Ce documentaire social et sensoriel raconte l’histoire d’une communauté réunie autour d’une pratique sportive extrême, le banger, course automobile où le crash est obligatoire
Sur un circuit perdu à la frontière entre la Flandre et la France, Alizée est pilote, tout comme son amoureux, son père, sa mère et, bientôt, son petit-frère. Les dimanches, elle débranche son cerveau et appuie sur l’accélérateur dans un grand défouloir de vitesse et de destruction pour devenir héroïne d’un jour, d’une course, d’un crash. Mais le circuit qui rassemble la communauté depuis quarante ans doit fermer sous le coup de problèmes administratifs. Comment Alizée et la communauté vont-elles poursuivre sans leur raison d’exister ?
Porté par une bande-son électro et des images très soignées, Se crasher pour exister est un film qui s’intéresse à un sport marginal et peu médiatisé. On sent le réalisateur fin connaisseur de son sujet dans sa façon de rendre compte de l’impact violent des crashs en course, d’être aux côtés du pilote, nous emmenant tout au bout, à la limite du possible, de filmer au plus près les réparations et le rapport à la mécanique. Il se focalise essentiellement sur la jeunesse qu’il a la bonne idée de conjuguer au féminin pour, au passage, briser les clichés sur la virilité, si courants dans le milieu.

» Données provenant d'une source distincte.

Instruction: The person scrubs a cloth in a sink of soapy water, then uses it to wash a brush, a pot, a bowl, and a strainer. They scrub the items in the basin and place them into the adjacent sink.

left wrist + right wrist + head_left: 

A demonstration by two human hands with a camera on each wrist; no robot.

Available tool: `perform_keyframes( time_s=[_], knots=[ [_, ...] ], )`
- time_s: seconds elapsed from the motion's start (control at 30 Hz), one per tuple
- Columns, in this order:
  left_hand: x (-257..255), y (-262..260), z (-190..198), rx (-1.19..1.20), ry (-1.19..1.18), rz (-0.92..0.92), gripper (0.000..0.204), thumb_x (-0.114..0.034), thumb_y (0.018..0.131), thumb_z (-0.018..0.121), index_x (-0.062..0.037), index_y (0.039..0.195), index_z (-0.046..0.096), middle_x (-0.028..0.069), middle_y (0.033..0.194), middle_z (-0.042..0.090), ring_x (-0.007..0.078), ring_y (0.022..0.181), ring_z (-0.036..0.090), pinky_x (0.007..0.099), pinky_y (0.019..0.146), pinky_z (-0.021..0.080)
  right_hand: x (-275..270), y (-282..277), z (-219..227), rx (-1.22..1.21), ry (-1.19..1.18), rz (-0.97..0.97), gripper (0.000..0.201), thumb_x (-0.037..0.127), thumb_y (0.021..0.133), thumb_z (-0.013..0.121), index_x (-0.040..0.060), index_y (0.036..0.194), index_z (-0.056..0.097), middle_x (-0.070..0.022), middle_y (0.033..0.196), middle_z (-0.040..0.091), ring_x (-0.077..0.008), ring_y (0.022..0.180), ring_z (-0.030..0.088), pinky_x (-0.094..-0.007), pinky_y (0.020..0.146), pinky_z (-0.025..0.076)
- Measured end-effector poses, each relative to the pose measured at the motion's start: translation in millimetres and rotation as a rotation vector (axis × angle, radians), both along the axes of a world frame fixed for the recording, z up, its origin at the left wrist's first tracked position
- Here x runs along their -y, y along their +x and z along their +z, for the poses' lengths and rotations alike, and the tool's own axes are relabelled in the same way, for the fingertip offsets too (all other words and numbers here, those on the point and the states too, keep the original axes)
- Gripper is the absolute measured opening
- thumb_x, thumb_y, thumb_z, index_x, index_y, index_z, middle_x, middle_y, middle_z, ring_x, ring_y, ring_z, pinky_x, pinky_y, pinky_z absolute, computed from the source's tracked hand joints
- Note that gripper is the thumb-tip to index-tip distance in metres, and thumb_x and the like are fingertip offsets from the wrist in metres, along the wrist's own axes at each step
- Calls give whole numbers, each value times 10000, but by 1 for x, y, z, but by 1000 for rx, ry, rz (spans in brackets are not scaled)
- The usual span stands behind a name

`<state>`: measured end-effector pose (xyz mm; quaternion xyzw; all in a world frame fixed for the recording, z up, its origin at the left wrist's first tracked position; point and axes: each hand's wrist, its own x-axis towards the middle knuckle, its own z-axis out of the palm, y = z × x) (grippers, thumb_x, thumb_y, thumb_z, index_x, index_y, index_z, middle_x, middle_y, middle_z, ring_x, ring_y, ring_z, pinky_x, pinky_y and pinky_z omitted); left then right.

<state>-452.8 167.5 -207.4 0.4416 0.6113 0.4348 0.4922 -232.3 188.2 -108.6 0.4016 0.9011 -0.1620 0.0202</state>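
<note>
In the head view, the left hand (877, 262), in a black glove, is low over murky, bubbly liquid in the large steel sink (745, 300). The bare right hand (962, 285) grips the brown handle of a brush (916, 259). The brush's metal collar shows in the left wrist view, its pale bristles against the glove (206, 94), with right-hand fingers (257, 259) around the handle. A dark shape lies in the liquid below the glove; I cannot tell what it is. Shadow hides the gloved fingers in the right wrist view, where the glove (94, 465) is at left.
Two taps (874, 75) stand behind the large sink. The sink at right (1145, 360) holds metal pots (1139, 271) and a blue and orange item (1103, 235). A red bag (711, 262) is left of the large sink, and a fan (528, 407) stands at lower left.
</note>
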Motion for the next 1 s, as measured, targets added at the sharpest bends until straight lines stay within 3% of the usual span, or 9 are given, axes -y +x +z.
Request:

Le film est l’histoire aussi d’un entre-deux, d’une pause qui lui confère sa dimension sociale et politique. Le banger n’a rien de consensuel, il est marginal en soi, et l’on découvre toutes les difficultés que le propriétaire du circuit rencontre pour essayer de le faire rouvrir, dans l’attente d’une décision juridique (un chemin vicinal traverserait le circuit). En alternant les scènes sur le circuit avec celles de la vie quotidienne, le réalisateur montre qu’il y a des êtres humains dans les voitures, des championnes et champions attirés par l’adrénaline de la peur et dont le quotidien s’éclaire à chaque fois qu’ils peuvent se lâcher et prendre des risques. Ce plaisir vital-là, on comprend à quel point il peut se transmettre facilement d’une génération à l’autre, que tout n’est que recommencement et fierté de pouvoir faire comme ses aînés. Le sport, quel qu’il soit, a quelque chose de nostalgique en lui. Tout est affaire de dépassement de soi et des autres, mais ici sans carriérisme ridicule. C’est toute la beauté d’une passion simple, quand bien même on doit appuyer à fond sur l’accélérateur et foncer dans une voiture à l’arrêt, à ses risques et périls. La fureur de vivre, encore elle.